Every 15 minutes a baby is born addicted to opioids, according to the National Institutes of Health, one of America’s most respected health research organizations. This 400% increase in infant opioid dependency is happening because most mothers can’t access or afford treatment for their substance use disorder. As the opioid crisis hits critical mass, something has to be done to help at-risk mothers before they give birth. If they don’t get help, their newborns can suffer from tremors, low weight, irregular heart rates and even death.
Addicted mothers face enormous stigma and judgement by the public. So, to help opioid’s most stigmatized victims, you have to focus on a victim no person could ever judge – their newborn children.
So we created and designed Opi’s: the first baby brand for babies withdrawing from opioids was launched. The fully functioning brand would have an online store, social media channels, a spokesperson and most importantly, a line of products designed for babies coming off of heroin, Oxycontin and Fentanyl. The goal was to use our product concepts to raise awareness of the issue and get donations to get Moms the support, education and treatment they need.
Opi’s used insights from local doctors to design product prototypes based on each symptom of opioid withdrawal.

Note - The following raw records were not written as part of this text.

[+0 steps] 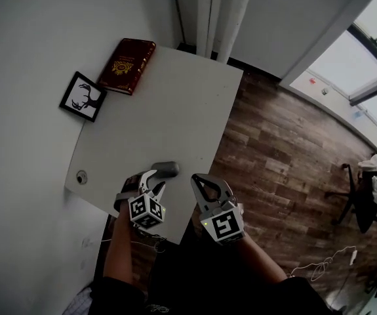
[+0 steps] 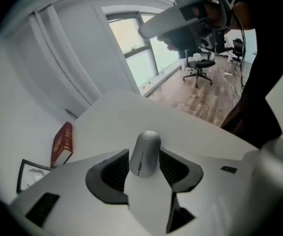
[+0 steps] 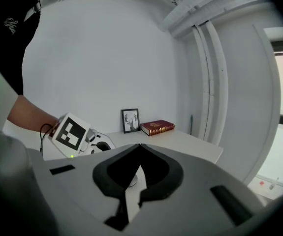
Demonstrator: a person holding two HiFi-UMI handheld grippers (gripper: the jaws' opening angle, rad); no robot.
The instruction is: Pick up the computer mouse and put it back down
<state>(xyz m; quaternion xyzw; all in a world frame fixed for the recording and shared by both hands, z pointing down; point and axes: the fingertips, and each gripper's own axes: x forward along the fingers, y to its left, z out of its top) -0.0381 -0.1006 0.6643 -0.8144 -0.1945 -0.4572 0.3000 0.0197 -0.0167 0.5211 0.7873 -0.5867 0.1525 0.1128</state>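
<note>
A grey computer mouse (image 1: 166, 169) lies on the white table (image 1: 175, 104) near its front edge. My left gripper (image 1: 153, 182) points steeply down at it from the near side. In the left gripper view the mouse (image 2: 144, 151) sits between the spread jaws of the left gripper (image 2: 146, 157), which stand open; I see no firm press of the pads on it. My right gripper (image 1: 197, 180) hovers just right of the mouse at the table's edge, shut, its tips meeting with nothing held (image 3: 140, 145). The right gripper view shows the left gripper's marker cube (image 3: 71, 134).
A red book (image 1: 127, 65) and a framed deer picture (image 1: 83, 96) lie at the table's far left by the wall. A round cable hole (image 1: 81, 176) sits near the left edge. Wooden floor (image 1: 286, 169) lies to the right, with an office chair (image 1: 365, 195) farther off.
</note>
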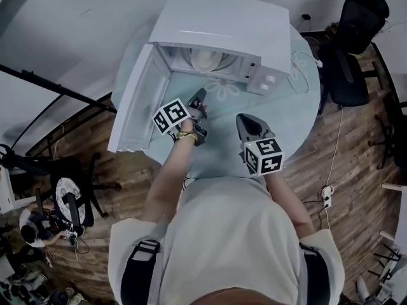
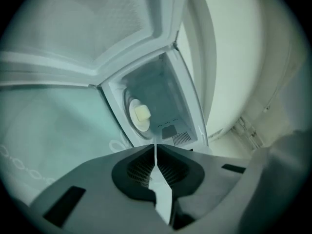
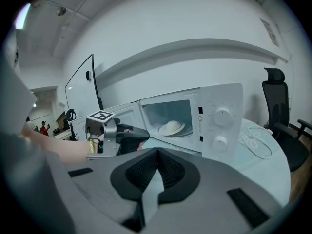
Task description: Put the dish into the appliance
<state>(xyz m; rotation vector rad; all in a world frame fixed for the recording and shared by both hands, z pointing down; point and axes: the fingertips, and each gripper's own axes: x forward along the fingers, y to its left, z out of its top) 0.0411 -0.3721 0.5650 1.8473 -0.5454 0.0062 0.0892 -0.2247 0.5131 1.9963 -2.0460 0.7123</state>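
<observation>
A white microwave (image 1: pixel 222 30) stands at the far side of a round table (image 1: pixel 299 113), its door (image 1: pixel 137 100) swung wide to the left. Inside it a pale dish (image 1: pixel 206 59) rests on the turntable; the left gripper view shows the dish (image 2: pixel 139 115) carrying a pale yellowish lump. My left gripper (image 1: pixel 200 96) hovers just before the open cavity, its jaws together with nothing between them (image 2: pixel 155 147). Nearer my body, my right gripper (image 1: pixel 245 118) is also shut and empty (image 3: pixel 157 152), and from it I see the dish (image 3: pixel 171 127) and the left gripper (image 3: pixel 134 138).
A white cable (image 1: pixel 299 68) lies on the table right of the microwave. Black office chairs (image 1: pixel 356 43) stand at the far right. On the wooden floor there is a power strip (image 1: pixel 327 192), and at the lower left a chair (image 1: pixel 73 189) and a person (image 1: pixel 32 224).
</observation>
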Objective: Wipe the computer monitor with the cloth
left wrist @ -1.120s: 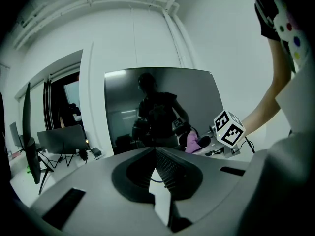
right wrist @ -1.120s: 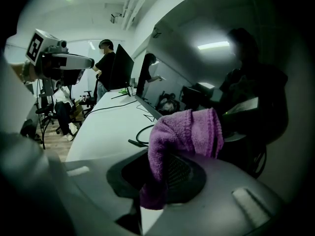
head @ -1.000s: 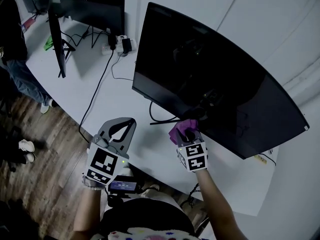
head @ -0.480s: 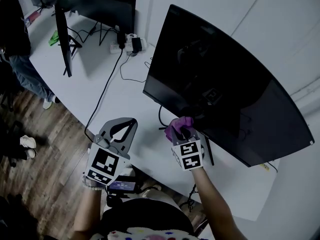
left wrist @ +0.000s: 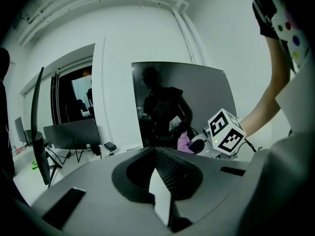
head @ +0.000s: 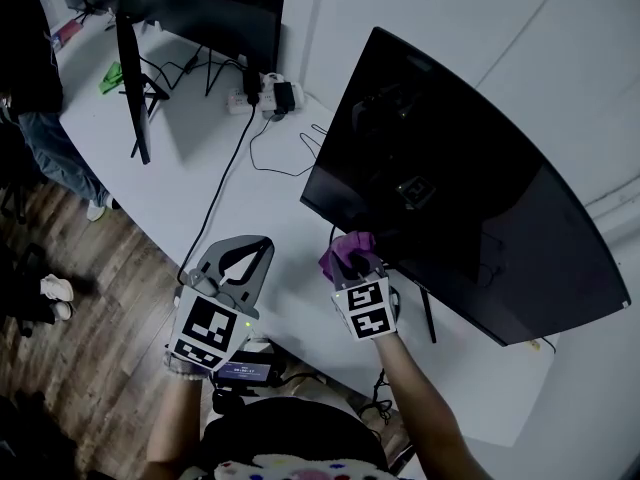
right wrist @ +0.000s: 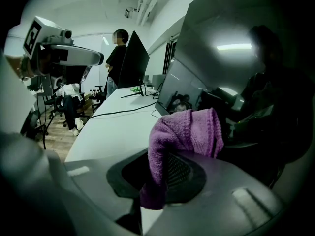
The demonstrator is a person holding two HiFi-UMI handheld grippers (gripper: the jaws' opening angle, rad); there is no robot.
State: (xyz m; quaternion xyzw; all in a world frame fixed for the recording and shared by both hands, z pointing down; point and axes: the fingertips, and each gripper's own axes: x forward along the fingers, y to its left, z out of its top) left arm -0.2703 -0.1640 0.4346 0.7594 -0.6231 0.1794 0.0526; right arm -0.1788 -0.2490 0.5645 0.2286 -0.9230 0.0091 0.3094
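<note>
A large curved black monitor point(head: 450, 178) stands on the white desk point(head: 200, 208), its screen dark and reflective. My right gripper point(head: 350, 265) is shut on a purple cloth point(head: 343, 252), just below the screen's lower left edge; I cannot tell whether they touch. In the right gripper view the purple cloth point(right wrist: 187, 132) bulges out of the jaws, with the monitor point(right wrist: 236, 53) close ahead. My left gripper point(head: 241, 259) hovers over the desk's front edge, shut and empty. The left gripper view shows the monitor point(left wrist: 197, 97), the cloth point(left wrist: 183, 142) and the right gripper's marker cube point(left wrist: 225, 132).
Two more monitors point(head: 128, 63) point(head: 215, 18) stand at the back left, with a power strip point(head: 262, 96), trailing cables point(head: 228, 178) and a green cloth point(head: 110, 76). A person point(head: 35, 88) stands on the wooden floor point(head: 90, 318) beyond the desk's left edge.
My right gripper has carried the cloth leftward along the monitor's lower edge toward its left corner, and the head view has turned with it. The left gripper has stayed put.
</note>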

The Morphi Spoon – inspired by the morphine some babies need to be weaned off opioids
The Breathe & Feed – designed to keep infants with nerve damage from choking on their milk
And the Heart Rate ‘N Rattle – created to monitor their dangerously irregular heart rates.

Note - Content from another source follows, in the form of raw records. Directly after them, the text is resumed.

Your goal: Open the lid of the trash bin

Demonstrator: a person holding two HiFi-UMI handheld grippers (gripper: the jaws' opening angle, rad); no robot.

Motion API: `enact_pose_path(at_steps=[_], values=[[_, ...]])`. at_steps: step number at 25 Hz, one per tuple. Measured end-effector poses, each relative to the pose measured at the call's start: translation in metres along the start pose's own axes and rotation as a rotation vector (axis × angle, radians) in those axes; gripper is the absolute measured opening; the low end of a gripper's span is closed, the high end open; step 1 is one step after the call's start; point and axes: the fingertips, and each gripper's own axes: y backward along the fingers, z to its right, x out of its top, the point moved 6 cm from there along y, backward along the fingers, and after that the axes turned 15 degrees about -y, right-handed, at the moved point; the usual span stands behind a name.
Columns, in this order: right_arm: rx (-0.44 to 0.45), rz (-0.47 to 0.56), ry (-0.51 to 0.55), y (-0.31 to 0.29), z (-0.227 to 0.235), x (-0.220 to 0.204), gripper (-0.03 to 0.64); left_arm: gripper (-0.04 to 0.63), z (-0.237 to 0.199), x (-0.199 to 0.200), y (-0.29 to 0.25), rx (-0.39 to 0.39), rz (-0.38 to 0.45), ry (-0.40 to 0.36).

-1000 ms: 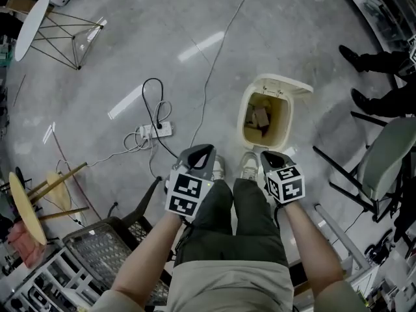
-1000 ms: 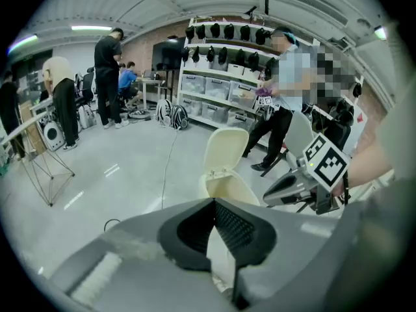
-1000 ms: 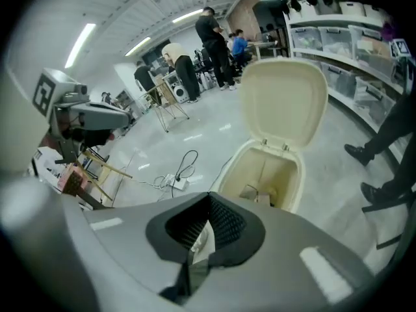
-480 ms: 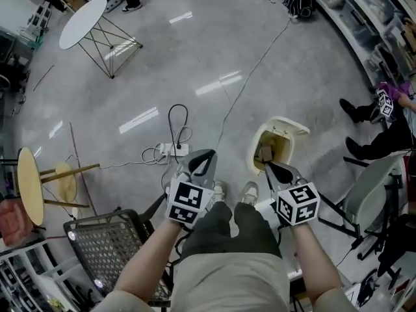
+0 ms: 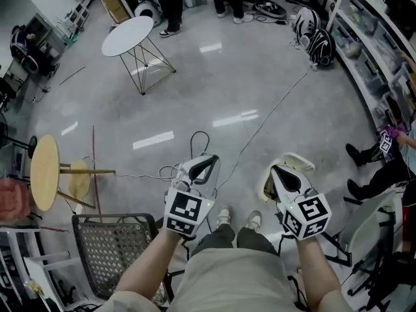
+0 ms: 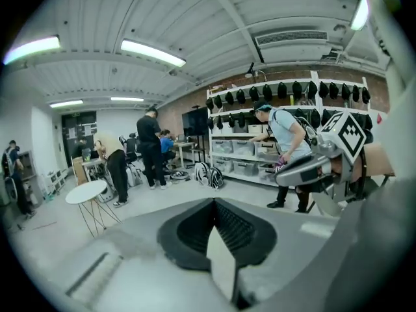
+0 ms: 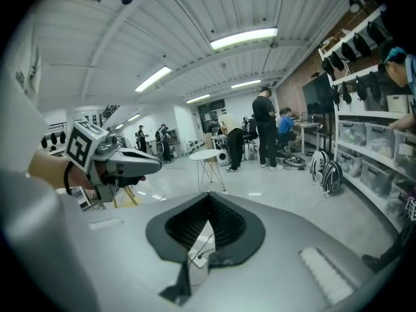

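The cream trash bin (image 5: 266,188) stands on the floor just ahead of my feet, and my right gripper covers most of it. Its lid (image 5: 299,162) is tipped up behind the opening. My right gripper (image 5: 273,168) hangs in the air over the bin, jaws shut on nothing. My left gripper (image 5: 212,156) is level with it, to the bin's left, also shut and empty. In the left gripper view the jaws meet at the tip (image 6: 213,201), and the right gripper (image 6: 311,168) shows beside it. The right gripper view shows its closed tip (image 7: 208,194).
A white power strip with a black cable (image 5: 170,171) lies left of the bin. A black mesh chair (image 5: 110,246) is at my left, a green chair (image 5: 363,221) and a seated person's legs (image 5: 365,173) at my right. A white round table (image 5: 133,36) stands farther off.
The head view has tilted up to take in more of the room. Both grippers have risen, and the bin's open top, visible before, is now behind the right gripper.
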Motion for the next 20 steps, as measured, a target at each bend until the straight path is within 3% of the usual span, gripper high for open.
enact_pose_path(at_steps=[4,13,17,20], values=[[0.058,0.063,0.065,0.008,-0.03,0.041,0.003,0.002,-0.02,0.032,0.031,0.094,0.07,-0.061],[0.181,0.179,0.18,0.037,-0.105,0.101,0.003,0.002,-0.042,0.09,0.111,0.229,0.202,-0.053],[0.217,0.243,0.219,0.05,-0.129,0.119,0.003,0.002,-0.04,0.108,0.131,0.234,0.261,-0.135],[0.239,0.27,0.252,0.055,-0.146,0.126,0.003,0.002,-0.042,0.114,0.145,0.242,0.286,-0.143]])
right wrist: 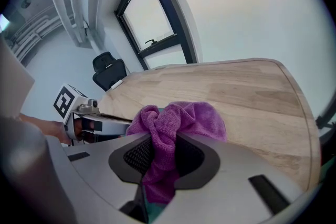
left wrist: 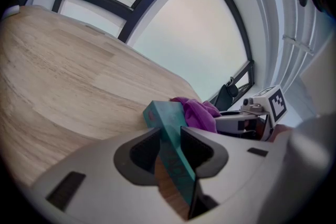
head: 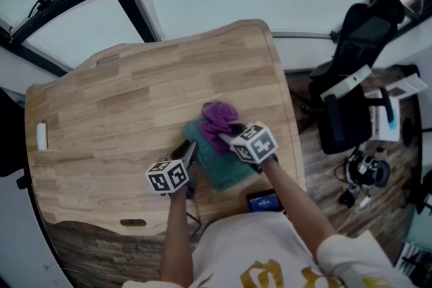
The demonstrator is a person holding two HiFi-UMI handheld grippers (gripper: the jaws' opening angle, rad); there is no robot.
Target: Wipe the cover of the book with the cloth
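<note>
While my left gripper [left wrist: 169, 150] clamps one edge of the teal book [head: 229, 168], my right gripper [right wrist: 164, 157] has its jaws closed on a bunched purple cloth [head: 217, 119]. I see the book lying on the wooden table [head: 121, 104], near the edge closest to me. The cloth rests on the book's far end. Both grippers sit just beside each other over the book.
</note>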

The brand and its products were then launched like a normal baby brand. A visual identity was created, Influencer kits were constructed and sent to influencers and a social campaign targeted the products at parents. All of this invited people to visit our online store. There, customers learned about the problem, the products and were prompted to help by donating.
The funding all going to provide education, support and treatment for expecting mothers, ending the cycle of addiction.